1
votes

I'm having trouble using a multiline Azure Key Vault value inside an Azure Release Pipeline...

I put a multiline value (RSA private key) into Azure Key Vault using the CLI:

az keyvault secret set --vault-name "vault" --name "secret" --file "pk.pem"

This works and I can see the multiline secret in the portal.

Locally using CLI I can also do:

pk=$(az keyvault secret show \
--name "ssh-private-key" \
--vault-name $vault \
--query "value")

This returns a somewhat crappy value (yes including the double quotes):

"-----BEGIN RSA PRIVATE KEY-----\nMIIG4wIBAA .... JtpyW\n-----END RSA PRIVATE KEY-----\n"

I can manage to work with this and send the value to a file like so:

pk="${pk%\"}" #remove first quote
pk="${pk#\"}" #remove last quote


echo $pk | sed 's|\\n|\n|g' | # replace with actual newlines
while IFS= read -r line; do   # loop through lines
  echo "$line" >> pk.pem      # write to file per line
done

This works and I can login to my server using ssh -i pk.pem user@server


But when running the same script in the Azure Devops Release pipeline (also using Bash on a Linux agent) the exact same script fails... I'm also having trouble inspecting the actual value as the log masks all values related to the secret...

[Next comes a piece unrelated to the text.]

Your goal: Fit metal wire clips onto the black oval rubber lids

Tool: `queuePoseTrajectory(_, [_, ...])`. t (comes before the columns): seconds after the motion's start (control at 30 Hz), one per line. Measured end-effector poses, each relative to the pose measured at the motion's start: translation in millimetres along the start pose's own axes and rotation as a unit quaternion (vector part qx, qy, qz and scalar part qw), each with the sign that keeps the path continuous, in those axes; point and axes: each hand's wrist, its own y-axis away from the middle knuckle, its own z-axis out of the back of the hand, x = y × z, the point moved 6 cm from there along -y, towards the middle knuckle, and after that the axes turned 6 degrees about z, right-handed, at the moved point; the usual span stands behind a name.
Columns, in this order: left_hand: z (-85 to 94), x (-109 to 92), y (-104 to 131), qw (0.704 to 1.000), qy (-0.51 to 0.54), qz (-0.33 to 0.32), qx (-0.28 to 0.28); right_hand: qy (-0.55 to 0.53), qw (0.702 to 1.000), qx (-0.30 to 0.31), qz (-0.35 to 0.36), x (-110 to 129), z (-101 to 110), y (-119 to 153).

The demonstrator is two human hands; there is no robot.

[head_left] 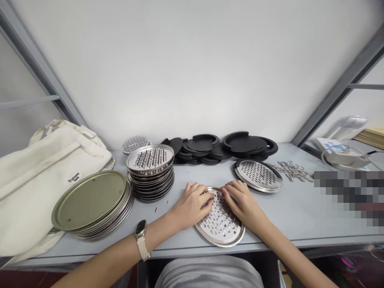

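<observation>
A round metal grater plate (222, 224) with rows of raised holes lies at the table's front edge. My left hand (195, 202) rests on its far left side, with fingers curled over the rim and onto the holes. At the far right of the same plate, my right hand (241, 200) grips the rim with bent fingers. Both fingertip groups sit close together near the far edge, and what lies under them is hidden. Just beyond my right hand is another round grater (259, 175), partly framed by a black rim.
Left of my hands stand a stack of grater plates (151, 158) and a stack of round lids (93, 200), beside a cream bag (45, 176). Black round holders (201, 145) are piled along the wall. Metal clips (291, 171) lie at the right, near a white box (339, 150).
</observation>
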Motion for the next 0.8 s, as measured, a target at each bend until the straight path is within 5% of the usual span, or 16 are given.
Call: queuePoseTrajectory(0.8, [-0.3,-2.6,-1.7,1.000,0.003,-0.001,0.008,0.021,0.996,0.055,0.073,-1.1,-7.9,-3.2])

Azure Devops Release Pipeline

Any guide on how to debug or work with actually reading multiline values instead of just storing them would be hugely appreciated!

1

1 Answers

1
votes

Here is a troubleshooting advice:

The error "Host key verification failed." doesn't just occur when the key is incorrect. Most of the time, it doesn't refer to your key.

So I recommend you firstly try the connection with a simple value to see if it works on Azure DevOps.

What's more, maybe an SSH service connection can help you with what you're doing. Go to Project Settings -> Service connections -> Create service connection -> SSH to create one.